The fate of the Affordable Care Act is again on the line Tuesday, as a federal appeals court in New Orleans takes up a case in which a lower court judge has already ruled the massive health law unconstitutional.
If the lower court ruling is ultimately upheld, the case, Texas v. United States, has the potential to shake the nation’s entire health care system to its core. Not only would such a decision immediately affect the estimated 20 million people who get their health coverage through programs created under the law, ending the ACA would also create chaos in other parts of the health care system that were directly or indirectly changed under the law’s multitude of provisions, such as calorie counts on menus, a pathway for approval of generic copies of expensive biologic drugs and, perhaps most important politically, protections for people with preexisting conditions.
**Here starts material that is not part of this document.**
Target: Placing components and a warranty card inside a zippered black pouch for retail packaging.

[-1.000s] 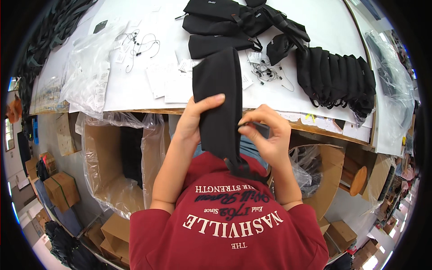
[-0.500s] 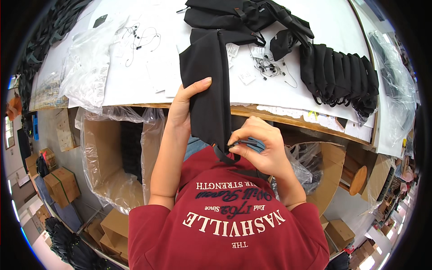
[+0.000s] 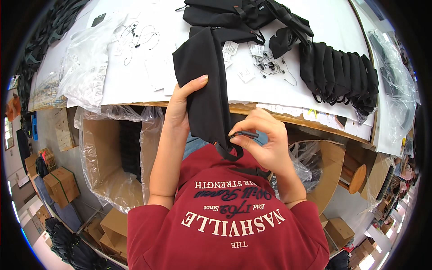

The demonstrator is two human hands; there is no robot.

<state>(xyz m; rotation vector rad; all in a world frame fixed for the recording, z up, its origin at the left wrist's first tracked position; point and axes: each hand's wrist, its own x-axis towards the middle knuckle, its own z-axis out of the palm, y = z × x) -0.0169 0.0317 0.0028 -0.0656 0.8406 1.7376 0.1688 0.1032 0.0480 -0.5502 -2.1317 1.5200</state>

“Billions of dollars of private and public investment — impacting every corner of the American health system — have been made based on the existence of the ACA,” said a friend-of-the-court brief filed by a bipartisan group of economists and other health policy experts to the 5th Circuit Court of Appeals. Upholding the lower court’s ruling, the scholars added, “would upend all of those settled expectations and throw healthcare markets, and 1/5 of the economy, into chaos.”
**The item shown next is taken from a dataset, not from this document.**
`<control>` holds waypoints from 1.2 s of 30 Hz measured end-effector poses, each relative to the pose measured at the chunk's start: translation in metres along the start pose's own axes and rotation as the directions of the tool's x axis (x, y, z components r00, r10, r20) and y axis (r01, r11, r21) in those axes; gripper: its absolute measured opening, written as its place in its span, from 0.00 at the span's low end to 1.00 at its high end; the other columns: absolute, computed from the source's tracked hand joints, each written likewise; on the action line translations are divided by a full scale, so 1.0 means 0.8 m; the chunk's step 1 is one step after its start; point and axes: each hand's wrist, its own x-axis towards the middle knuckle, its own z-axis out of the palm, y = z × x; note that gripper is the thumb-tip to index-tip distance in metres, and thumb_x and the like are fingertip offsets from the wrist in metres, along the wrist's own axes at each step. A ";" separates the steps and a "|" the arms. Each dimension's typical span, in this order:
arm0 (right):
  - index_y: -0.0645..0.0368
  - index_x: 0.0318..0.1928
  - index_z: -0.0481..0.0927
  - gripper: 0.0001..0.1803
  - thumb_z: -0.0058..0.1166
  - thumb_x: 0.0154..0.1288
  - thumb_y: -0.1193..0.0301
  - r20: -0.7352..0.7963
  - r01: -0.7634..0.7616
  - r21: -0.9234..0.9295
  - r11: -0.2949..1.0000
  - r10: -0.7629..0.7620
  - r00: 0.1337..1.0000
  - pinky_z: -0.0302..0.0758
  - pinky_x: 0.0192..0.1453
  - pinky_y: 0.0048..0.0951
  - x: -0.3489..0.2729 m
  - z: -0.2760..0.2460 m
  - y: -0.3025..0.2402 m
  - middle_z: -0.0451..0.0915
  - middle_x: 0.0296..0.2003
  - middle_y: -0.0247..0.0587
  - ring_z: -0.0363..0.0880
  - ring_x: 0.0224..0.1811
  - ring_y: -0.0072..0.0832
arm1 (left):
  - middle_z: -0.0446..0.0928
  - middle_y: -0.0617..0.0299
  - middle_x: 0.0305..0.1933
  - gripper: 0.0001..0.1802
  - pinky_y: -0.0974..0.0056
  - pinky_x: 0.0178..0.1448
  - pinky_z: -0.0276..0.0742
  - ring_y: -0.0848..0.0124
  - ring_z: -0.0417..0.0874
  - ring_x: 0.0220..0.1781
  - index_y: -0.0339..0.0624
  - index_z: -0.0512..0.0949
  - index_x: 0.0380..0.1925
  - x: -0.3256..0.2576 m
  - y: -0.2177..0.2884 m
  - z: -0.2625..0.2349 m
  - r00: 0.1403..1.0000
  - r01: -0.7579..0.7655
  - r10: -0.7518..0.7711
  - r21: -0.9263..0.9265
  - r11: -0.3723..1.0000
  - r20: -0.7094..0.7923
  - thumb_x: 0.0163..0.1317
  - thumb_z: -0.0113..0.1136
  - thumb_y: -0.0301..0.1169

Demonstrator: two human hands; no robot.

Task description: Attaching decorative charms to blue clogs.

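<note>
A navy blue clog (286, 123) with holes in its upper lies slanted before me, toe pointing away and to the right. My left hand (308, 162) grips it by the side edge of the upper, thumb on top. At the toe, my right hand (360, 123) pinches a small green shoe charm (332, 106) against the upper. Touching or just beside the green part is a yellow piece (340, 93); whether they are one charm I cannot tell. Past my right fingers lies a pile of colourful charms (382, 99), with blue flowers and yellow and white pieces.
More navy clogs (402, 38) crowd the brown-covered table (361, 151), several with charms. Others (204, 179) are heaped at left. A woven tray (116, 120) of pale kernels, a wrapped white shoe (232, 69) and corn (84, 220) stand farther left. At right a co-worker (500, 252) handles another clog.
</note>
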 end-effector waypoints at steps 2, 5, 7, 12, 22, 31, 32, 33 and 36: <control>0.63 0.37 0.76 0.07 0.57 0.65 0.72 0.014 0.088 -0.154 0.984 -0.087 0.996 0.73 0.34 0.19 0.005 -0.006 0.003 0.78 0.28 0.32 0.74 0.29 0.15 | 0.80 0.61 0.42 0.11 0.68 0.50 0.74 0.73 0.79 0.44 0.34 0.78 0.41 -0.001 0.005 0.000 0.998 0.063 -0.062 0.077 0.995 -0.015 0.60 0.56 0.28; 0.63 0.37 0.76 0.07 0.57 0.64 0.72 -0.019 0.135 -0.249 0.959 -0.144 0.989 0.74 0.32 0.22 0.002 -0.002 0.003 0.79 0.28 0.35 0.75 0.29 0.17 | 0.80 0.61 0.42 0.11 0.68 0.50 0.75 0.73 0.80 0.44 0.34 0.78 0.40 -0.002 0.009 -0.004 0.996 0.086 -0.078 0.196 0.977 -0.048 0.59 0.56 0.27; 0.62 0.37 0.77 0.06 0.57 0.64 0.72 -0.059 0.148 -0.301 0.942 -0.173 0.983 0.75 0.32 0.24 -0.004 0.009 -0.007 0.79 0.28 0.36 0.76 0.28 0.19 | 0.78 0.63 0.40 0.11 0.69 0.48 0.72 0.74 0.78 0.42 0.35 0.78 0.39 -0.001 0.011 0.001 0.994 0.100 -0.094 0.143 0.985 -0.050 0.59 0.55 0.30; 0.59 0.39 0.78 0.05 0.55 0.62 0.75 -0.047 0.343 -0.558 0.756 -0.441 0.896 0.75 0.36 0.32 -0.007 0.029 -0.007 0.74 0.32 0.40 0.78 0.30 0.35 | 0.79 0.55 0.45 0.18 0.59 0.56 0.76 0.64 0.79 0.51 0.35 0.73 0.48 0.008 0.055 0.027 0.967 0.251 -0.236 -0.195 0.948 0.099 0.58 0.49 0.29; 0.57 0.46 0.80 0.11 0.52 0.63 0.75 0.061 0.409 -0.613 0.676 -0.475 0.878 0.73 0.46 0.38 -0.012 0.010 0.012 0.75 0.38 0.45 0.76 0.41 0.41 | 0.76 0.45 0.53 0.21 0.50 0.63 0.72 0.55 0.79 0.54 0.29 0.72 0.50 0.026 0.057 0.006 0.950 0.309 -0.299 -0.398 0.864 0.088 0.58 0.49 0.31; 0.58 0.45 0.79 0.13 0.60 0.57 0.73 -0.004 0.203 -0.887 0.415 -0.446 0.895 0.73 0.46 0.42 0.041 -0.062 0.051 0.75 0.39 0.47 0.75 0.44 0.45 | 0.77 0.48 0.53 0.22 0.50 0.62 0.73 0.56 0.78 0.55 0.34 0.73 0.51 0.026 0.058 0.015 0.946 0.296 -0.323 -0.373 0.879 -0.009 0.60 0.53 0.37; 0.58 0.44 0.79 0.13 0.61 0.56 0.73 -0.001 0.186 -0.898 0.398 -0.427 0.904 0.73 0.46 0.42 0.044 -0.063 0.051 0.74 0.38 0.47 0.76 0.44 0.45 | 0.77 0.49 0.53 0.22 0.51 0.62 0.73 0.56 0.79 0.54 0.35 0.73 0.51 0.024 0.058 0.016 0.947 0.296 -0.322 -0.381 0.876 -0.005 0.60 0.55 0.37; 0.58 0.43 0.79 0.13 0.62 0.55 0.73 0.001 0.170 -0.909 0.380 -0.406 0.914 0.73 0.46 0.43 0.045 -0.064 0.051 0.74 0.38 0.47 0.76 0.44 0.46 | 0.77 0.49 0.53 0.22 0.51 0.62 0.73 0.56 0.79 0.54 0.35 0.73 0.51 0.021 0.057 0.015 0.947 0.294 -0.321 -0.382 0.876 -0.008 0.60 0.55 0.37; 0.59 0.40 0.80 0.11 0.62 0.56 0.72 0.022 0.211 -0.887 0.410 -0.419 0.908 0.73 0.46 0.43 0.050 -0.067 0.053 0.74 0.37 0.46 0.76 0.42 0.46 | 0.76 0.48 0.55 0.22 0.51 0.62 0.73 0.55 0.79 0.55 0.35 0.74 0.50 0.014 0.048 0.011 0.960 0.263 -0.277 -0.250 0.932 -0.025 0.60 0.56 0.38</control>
Here are five important things to know about the case:
It was prompted by the tax bill Republicans passed in 2017.
The big tax cut bill passed by the GOP Congress in December 2017 eliminated the penalty included in the ACA for failure to maintain health insurance coverage. The lawsuit was filed in February 2018 by a group of Republican attorneys general and two governors. They argued that since the Supreme Court had upheld the ACA in 2012 specifically because it was a valid exercise of Congress’ taxing power, taking the tax away makes the entire rest of the law unconstitutional.
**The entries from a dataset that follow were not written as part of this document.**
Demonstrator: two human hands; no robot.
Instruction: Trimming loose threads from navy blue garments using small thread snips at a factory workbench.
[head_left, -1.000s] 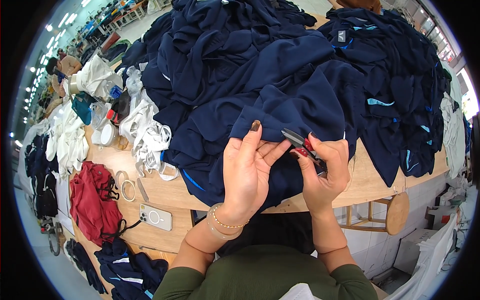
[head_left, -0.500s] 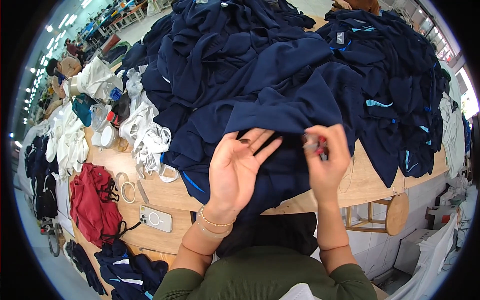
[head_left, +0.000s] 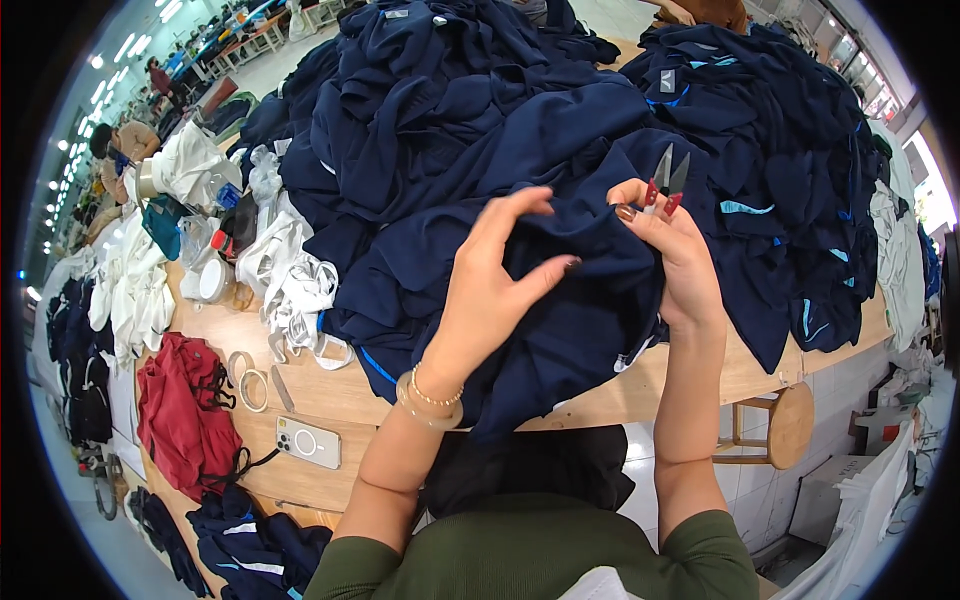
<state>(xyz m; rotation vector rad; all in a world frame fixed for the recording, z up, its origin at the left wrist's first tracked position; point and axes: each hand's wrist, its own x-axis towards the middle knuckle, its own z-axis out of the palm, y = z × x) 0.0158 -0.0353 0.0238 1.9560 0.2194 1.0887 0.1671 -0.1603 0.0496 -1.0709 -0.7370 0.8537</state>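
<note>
My right hand (head_left: 684,262) pinches an edge of a navy garment (head_left: 590,310) between thumb and finger. The same hand holds red-handled thread snips (head_left: 666,190), whose blades stick up apart past my fingers. To the left of it, my left hand (head_left: 478,300) hovers over the garment with thumb and fingers spread, holding nothing. The cloth hangs in folds down to the table's front edge. A small white tag (head_left: 632,354) shows near its lower right side.
A large heap of navy garments (head_left: 450,110) rises behind my hands, and another pile (head_left: 790,180) lies to the right. On the left are white straps (head_left: 300,285), tape rolls (head_left: 254,390), a phone (head_left: 308,442) and a red bag (head_left: 185,410). A wooden stool (head_left: 790,425) stands below right.
My right hand has moved up and right, now pinching the cloth, the snips pointing upward. My left hand has turned from palm up to palm down and come off the fabric edge.
</note>
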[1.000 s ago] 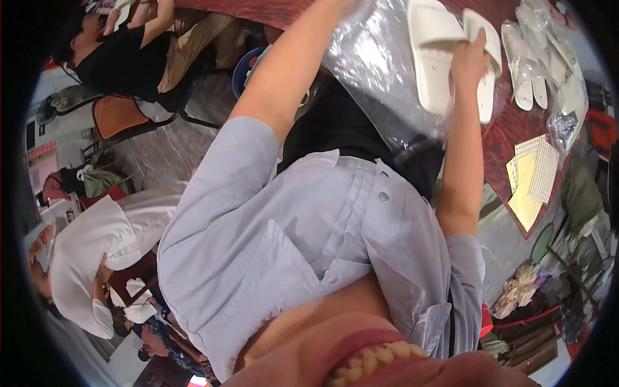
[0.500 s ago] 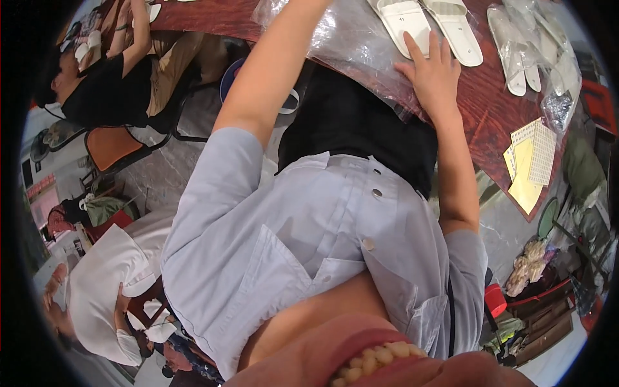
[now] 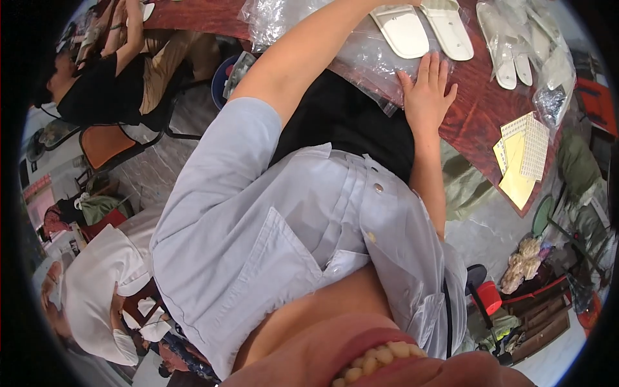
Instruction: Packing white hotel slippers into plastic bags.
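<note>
A pair of white slippers lies on clear plastic bags at the table's edge; the left slipper and the right slipper point away from me. My right hand is open, its fingers stretched out over the plastic, fingertips just short of the slippers' near ends. Across the bags reaches my left arm. My left hand is at the top edge by the slippers' straps, mostly cut off, so its fingers do not show.
At the right of the reddish wooden table lie more white slippers in clear bags and yellow and white label sheets. A co-worker in black sits at the left, near an orange-backed chair. A blue basin stands below the table.
My left arm has swung right, bringing that hand to the slippers' straps. My right hand has drawn back off the slippers onto the plastic. The view has shifted slightly.
</note>
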### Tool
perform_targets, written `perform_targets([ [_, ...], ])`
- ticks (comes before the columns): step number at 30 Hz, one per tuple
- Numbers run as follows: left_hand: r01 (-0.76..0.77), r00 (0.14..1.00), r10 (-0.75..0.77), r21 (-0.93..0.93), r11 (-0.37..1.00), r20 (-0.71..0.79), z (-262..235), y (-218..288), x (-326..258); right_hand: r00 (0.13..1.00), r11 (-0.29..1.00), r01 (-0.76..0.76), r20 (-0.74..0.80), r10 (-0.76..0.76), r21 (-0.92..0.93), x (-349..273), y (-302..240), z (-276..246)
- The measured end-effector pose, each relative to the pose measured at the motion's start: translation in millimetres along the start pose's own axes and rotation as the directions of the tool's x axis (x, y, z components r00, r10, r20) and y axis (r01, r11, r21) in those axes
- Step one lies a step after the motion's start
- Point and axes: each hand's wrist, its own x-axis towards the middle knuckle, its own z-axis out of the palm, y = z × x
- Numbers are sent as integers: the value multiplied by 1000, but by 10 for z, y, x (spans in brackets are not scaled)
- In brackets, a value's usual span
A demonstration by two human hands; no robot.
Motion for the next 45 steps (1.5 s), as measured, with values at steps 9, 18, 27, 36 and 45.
perform_targets([
  [9,-183,972,172,62,981,158,-509,-7,-131,1000,1000,-18,15,18,20,-3,31,-65],
  [18,-253,967,253,0,967,-9,-153,-320,-431,998,984,51,32,-58,169,12,279,-222],
  [27,-201,979,199,-65,977,-35,-194,-242,-492,999,783,11,-35,13,621,487,357,-934],
  [36,-194,980,187,-122,973,-67,-173,-303,-532,990,746,-139,108,91,651,725,511,-140],
  [45,-189,981,179,-178,966,-72,-224,-339,-534,1000,807,-12,6,10,591,642,408,-196],
])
Last December, Judge Reed C. O’Connor agreed with the Republicans. “In some ways the question before the court involves the intent of both the 2010 and 2017 Congresses,” O’Connor wrote in his decision. “The former enacted the ACA. The latter sawed off the last leg it stood on.”
State and federal Democrats are defending the law.
Arguing that the rest of the law remains valid is a group of Democratic attorneys general, led by California’s Xavier Becerra.
“Our argument is simple,” said Becerra in a statement last Friday. “The health and wellbeing of nearly every American is at risk. Healthcare can mean the difference between life and death, financial stability and bankruptcy. Our families’ wellbeing should not be treated as a political football.”
The Democratic-led House of Representatives has also been granted “intervenor” status in the case.
The Trump administration has taken several positions on the lawsuit.
The defendant in the case is technically the Trump administration. Traditionally, an administration, even one that did not work to pass the law in question, defends existing law in court.
Not this time. And it is still unclear exactly what the administration’s position is on the lawsuit. “They have changed their position several times,” Sen. Chris Murphy (D-Conn.) told reporters on a conference call Monday.
When the administration first weighed in on the case, in June 2018, it said it believed that without the tax penalty only the provisions most closely connected to that penalty — including requiring insurers to sell policies to people with preexisting conditions — should be struck down. The rest of the law should stay, the Justice Department argued.
After O’Connor’s ruling, however, the administration changed its mind. In March, a spokeswoman for the Justice Department said it had “determined that the district court’s comprehensive opinion came to the correct conclusion and will support it on appeal.”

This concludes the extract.